■ Task description:
For the records that follow, restate each one word for word and leave the images behind.

■ Raw data:
Content starts

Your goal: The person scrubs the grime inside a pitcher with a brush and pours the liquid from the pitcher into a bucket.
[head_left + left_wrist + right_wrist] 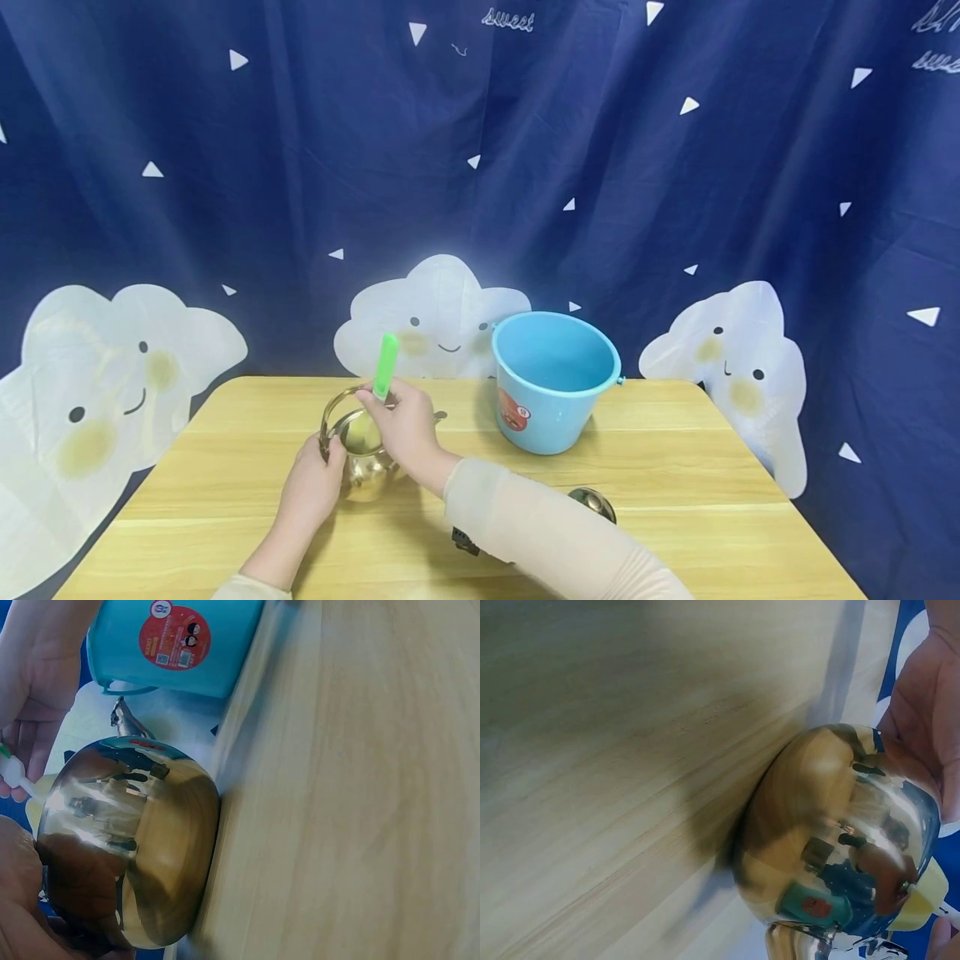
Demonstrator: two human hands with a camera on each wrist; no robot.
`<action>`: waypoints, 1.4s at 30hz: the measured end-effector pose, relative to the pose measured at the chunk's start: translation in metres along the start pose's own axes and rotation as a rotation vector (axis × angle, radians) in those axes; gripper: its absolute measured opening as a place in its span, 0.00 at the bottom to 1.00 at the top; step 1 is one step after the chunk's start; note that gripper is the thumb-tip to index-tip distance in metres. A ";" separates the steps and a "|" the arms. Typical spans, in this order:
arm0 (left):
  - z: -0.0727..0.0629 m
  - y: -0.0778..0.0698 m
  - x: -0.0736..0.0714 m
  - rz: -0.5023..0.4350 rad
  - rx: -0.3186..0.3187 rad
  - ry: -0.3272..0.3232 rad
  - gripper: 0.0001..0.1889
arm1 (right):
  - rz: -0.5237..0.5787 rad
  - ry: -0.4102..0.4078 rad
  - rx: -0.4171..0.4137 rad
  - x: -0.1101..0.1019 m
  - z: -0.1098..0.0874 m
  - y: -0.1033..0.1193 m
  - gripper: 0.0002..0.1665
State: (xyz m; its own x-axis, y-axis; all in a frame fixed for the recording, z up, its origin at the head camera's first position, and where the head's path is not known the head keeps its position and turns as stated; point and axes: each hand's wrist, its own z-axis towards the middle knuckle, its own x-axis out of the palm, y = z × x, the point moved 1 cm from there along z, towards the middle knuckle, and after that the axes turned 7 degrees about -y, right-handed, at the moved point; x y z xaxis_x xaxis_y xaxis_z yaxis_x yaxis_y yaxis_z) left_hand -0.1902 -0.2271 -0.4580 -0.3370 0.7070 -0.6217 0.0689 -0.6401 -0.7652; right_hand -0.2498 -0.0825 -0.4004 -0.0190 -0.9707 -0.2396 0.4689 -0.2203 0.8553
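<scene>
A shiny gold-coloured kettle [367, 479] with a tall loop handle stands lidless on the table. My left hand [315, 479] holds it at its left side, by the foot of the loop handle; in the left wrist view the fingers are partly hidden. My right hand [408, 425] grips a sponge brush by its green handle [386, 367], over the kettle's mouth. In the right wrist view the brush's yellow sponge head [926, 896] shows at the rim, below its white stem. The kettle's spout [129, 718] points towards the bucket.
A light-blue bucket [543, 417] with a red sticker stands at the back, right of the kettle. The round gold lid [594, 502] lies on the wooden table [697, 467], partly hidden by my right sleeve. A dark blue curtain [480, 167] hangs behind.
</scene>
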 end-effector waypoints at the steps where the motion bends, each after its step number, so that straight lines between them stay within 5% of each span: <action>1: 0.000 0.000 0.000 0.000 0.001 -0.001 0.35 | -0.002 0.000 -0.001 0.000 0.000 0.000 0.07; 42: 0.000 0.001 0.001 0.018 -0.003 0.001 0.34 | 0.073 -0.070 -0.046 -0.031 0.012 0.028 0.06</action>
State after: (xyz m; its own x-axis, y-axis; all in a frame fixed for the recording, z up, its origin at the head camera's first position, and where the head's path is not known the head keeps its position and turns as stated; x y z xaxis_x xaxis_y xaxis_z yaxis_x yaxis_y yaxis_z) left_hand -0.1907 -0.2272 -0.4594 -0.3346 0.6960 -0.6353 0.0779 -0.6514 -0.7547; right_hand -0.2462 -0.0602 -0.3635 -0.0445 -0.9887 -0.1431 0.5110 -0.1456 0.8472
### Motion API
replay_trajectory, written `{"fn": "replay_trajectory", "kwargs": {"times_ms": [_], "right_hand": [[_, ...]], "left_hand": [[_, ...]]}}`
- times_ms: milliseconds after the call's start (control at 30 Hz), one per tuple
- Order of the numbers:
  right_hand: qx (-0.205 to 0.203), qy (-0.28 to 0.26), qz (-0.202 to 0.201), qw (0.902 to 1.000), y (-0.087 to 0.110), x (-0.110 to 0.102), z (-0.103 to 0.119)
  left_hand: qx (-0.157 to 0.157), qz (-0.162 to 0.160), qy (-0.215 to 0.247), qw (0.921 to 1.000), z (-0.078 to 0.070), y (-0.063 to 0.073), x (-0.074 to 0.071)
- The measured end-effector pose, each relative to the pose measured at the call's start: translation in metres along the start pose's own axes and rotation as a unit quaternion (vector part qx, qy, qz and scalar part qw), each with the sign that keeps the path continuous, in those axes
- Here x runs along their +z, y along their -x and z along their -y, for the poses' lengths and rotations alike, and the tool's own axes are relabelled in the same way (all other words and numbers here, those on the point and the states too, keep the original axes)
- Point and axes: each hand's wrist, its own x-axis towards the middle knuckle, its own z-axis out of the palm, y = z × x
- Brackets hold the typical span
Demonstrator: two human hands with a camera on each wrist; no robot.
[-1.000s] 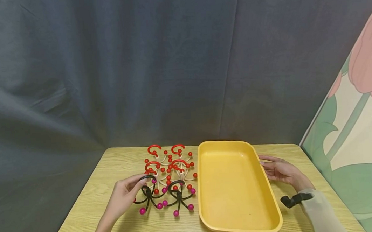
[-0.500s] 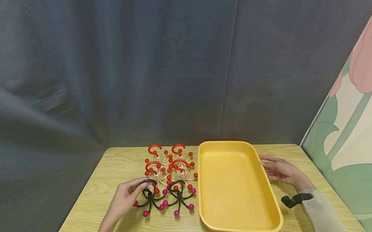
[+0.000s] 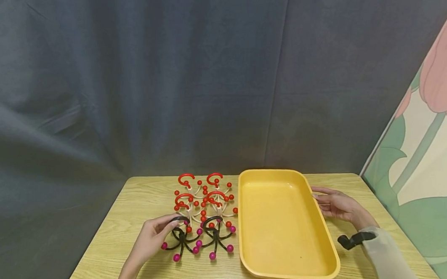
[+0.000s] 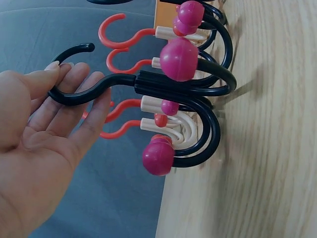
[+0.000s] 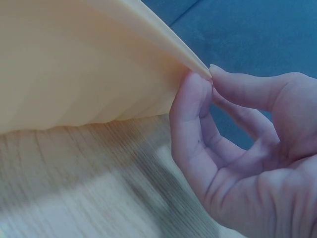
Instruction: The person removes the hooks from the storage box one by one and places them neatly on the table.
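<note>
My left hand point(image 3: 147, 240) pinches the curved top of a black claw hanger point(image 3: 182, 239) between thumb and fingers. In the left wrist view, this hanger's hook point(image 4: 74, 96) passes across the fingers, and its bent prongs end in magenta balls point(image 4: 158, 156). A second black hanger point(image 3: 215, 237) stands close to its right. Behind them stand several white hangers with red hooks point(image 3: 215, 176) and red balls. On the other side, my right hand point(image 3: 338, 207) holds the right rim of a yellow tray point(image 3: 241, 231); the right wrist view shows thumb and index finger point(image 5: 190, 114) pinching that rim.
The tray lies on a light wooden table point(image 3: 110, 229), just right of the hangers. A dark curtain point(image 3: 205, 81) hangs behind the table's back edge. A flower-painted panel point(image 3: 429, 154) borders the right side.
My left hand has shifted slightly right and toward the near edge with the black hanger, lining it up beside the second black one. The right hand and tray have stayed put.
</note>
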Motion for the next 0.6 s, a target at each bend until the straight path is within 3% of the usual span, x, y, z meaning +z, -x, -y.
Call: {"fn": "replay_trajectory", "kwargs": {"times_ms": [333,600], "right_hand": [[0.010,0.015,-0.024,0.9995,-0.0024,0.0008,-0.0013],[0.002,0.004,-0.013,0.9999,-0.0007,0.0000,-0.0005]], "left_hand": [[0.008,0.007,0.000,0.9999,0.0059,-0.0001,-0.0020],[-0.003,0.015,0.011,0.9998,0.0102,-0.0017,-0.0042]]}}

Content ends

■ Written response:
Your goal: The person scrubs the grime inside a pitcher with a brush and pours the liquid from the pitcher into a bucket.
[head_left + left_wrist + right_wrist] 
Demonstrator: two human hands with a camera on each wrist; no robot.
`<action>`: waypoints, 1.4s at 30hz: the measured end-effector pose, relative to the pose measured at the chunk's start: translation in metres along the start pose's own axes and rotation as a rotation vector (axis × angle, radians) in those axes; gripper: its absolute measured opening as a place in its span, 0.00 at the bottom to 1.00 at the top; step 1 is one step after the chunk's start; note that gripper is the thumb-tip to index-tip distance in metres. A ";" separates the steps and a "|" the arms. Typical spans, in this order:
arm0 (left):
  - z: -0.0727..0.0629 m
  - y: -0.0778..0.0698 m
  - x: -0.0736..0.0714 m
  - rz: -0.5023..0.4350 rad
  - rx: -0.3186..0.3187 rad
  - ry: -0.3272..0.3232 rad
  - gripper: 0.0001..0.1889
arm1 (right):
  - rz: -0.5237..0.5787 rad
  - ry: -0.4102..0.4078 rad
  - rx: -0.4171..0.4137 rad
  - x: -0.1101..0.1019 m
  - z: -0.1098..0.0874 m
  - y: -0.1033..0.1193 m
  - gripper: 0.0002..0.1665
State: (xyz m; its own x-axis, y-axis; all in a frame fixed for the recording, z up, its origin at the head camera's first position, and where the head's path is not known the head keeps its position and turns as stated; point and axes: each hand's wrist, its own z-axis towards the middle knuckle, its own x-axis out of the palm, y = z × x, the point moved 1 cm from there along z, towards the middle knuckle, and after that the axes turned 7 degrees about -y, right-handed, at the moved point; x y z xaxis_x xaxis_y xaxis_z yaxis_x yaxis_y yaxis_z) left_hand -0.1902 -0.2271 -0.4580 -0.3370 0.7070 -0.6217 0.0689 -0.6401 -0.7652; right_hand -0.2498 -0.0825 -0.4004 -0.0190 -0.9707 -0.2396 0.4689 -0.2203 0.8553
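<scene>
A shiny gold-coloured kettle [367, 479] with a tall loop handle stands lidless on the table. My left hand [315, 479] holds it at its left side, by the foot of the loop handle; in the left wrist view the fingers are partly hidden. My right hand [408, 425] grips a sponge brush by its green handle [386, 367], over the kettle's mouth. In the right wrist view the brush's yellow sponge head [926, 896] shows at the rim, below its white stem. The kettle's spout [129, 718] points towards the bucket.
A light-blue bucket [543, 417] with a red sticker stands at the back, right of the kettle. The round gold lid [594, 502] lies on the wooden table [697, 467], partly hidden by my right sleeve. A dark blue curtain [480, 167] hangs behind.
</scene>
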 end-effector waypoints at the steps where the motion bends, each after its step number, so that straight lines between them stay within 5% of each span: <action>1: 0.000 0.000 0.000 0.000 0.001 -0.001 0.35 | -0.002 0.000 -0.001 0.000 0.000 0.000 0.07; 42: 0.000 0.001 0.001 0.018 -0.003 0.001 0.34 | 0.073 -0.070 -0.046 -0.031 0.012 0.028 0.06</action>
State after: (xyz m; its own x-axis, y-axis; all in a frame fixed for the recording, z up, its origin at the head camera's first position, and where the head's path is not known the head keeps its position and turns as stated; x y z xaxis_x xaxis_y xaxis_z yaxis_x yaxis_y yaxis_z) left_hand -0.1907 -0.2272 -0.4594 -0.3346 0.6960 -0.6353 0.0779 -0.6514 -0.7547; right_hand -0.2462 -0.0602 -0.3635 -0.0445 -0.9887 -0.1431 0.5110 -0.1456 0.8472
### Motion API
replay_trajectory, written `{"fn": "replay_trajectory", "kwargs": {"times_ms": [_], "right_hand": [[_, ...]], "left_hand": [[_, ...]]}}`
- times_ms: milliseconds after the call's start (control at 30 Hz), one per tuple
- Order of the numbers:
  right_hand: qx (-0.205 to 0.203), qy (-0.28 to 0.26), qz (-0.202 to 0.201), qw (0.902 to 1.000), y (-0.087 to 0.110), x (-0.110 to 0.102), z (-0.103 to 0.119)
  left_hand: qx (-0.157 to 0.157), qz (-0.162 to 0.160), qy (-0.215 to 0.247), qw (0.921 to 1.000), z (-0.078 to 0.070), y (-0.063 to 0.073), x (-0.074 to 0.071)
- The measured end-effector pose, each relative to the pose measured at the call's start: translation in metres along the start pose's own axes and rotation as a unit quaternion (vector part qx, qy, qz and scalar part qw), each with the sign that keeps the path continuous, in those axes
- Here x runs along their +z, y along their -x and z along their -y, for the poses' lengths and rotations alike, and the tool's own axes are relabelled in the same way (all other words and numbers here, those on the point and the states too, keep the original axes)
- Point and axes: each hand's wrist, its own x-axis towards the middle knuckle, its own z-axis out of the palm, y = z × x
- Brackets hold the typical span
Demonstrator: two human hands with a camera on each wrist; no robot.
[-1.000s] 
[-0.500s] 
[+0.000s] 
[+0.000s] 
[+0.000s] 
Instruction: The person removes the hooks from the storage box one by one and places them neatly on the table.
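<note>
My left hand point(image 3: 147, 240) pinches the curved top of a black claw hanger point(image 3: 182, 239) between thumb and fingers. In the left wrist view, this hanger's hook point(image 4: 74, 96) passes across the fingers, and its bent prongs end in magenta balls point(image 4: 158, 156). A second black hanger point(image 3: 215, 237) stands close to its right. Behind them stand several white hangers with red hooks point(image 3: 215, 176) and red balls. On the other side, my right hand point(image 3: 338, 207) holds the right rim of a yellow tray point(image 3: 241, 231); the right wrist view shows thumb and index finger point(image 5: 190, 114) pinching that rim.
The tray lies on a light wooden table point(image 3: 110, 229), just right of the hangers. A dark curtain point(image 3: 205, 81) hangs behind the table's back edge. A flower-painted panel point(image 3: 429, 154) borders the right side.
My left hand has shifted slightly right and toward the near edge with the black hanger, lining it up beside the second black one. The right hand and tray have stayed put.
</note>
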Motion for the next 0.6 s, a target at each bend until the straight path is within 3% of the usual span, x, y, z meaning +z, -x, -y.
Call: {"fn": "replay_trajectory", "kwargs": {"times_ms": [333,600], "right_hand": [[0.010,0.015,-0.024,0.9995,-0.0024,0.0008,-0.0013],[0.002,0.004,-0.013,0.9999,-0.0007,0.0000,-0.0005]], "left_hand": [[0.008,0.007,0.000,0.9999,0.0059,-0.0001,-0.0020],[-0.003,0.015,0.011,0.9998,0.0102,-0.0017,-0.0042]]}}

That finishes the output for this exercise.